NOTE! This site uses cookies and similar technologies. If you continue without changing your settings, we'll assume that you are happy to receive all cookies from this website.
I understand
More Info

We talk to the British endurance adventurer Sean Conway just days before he runs the length of Britain, completing an epic, first ever End-to-End triathlon

It’s been a busy few weeks for 33-year-old Gloucestershire based adventurer Sean Conway. On March 21, less than a month after his book Hell and High Water went on sale – and climbed straight into the UK’s top 40 non-fiction books online – Sean will be setting out to run from Lands End to John O’Groats.
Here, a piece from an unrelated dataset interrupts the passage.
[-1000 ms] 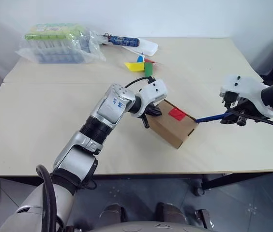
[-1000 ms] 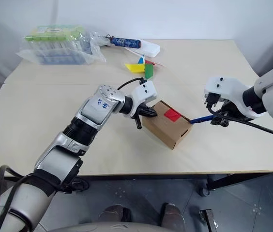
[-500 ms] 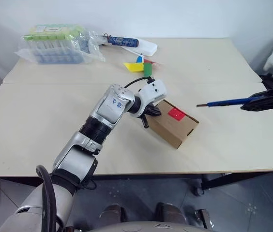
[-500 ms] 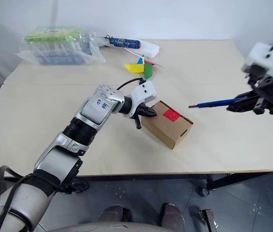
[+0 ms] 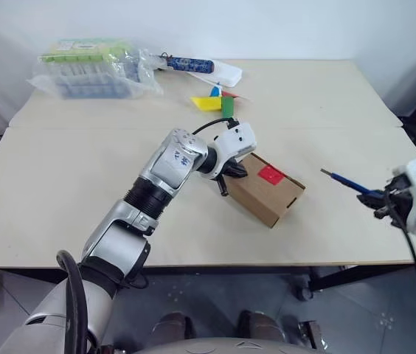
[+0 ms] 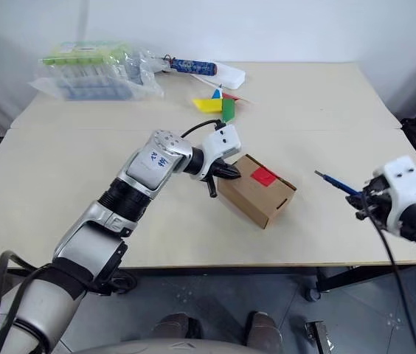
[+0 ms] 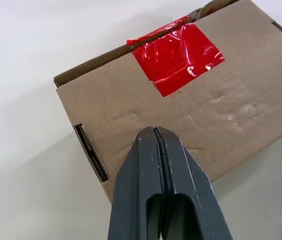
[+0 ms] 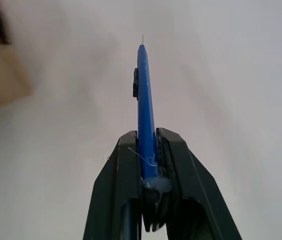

Running along the entire length of the British mainland will mean completing about a marathon a day for roughly six weeks. Sean’s determined to enjoy the challenge as much as possible though, so will be choosing trails and quiet roads wherever he can: “There are more direct, quicker ways between the two points but I want to be enriched by the journey too,” he says. “Running the route is not just a means of transport – I want to meet the people along the way and appreciate the changing landscape.”

Hell and High Water is Sean’s account of his epic 900-mile swim along the coast of Britain in 2013, a feat that earned him a place in the record books as the first person in history to do so. This latest challenge is not about records but the experience. “Put it this way – I’ve given myself six weeks to do it, so if it looks like I’m going quicker then I’ll run further, rather than finish early,” says Sean.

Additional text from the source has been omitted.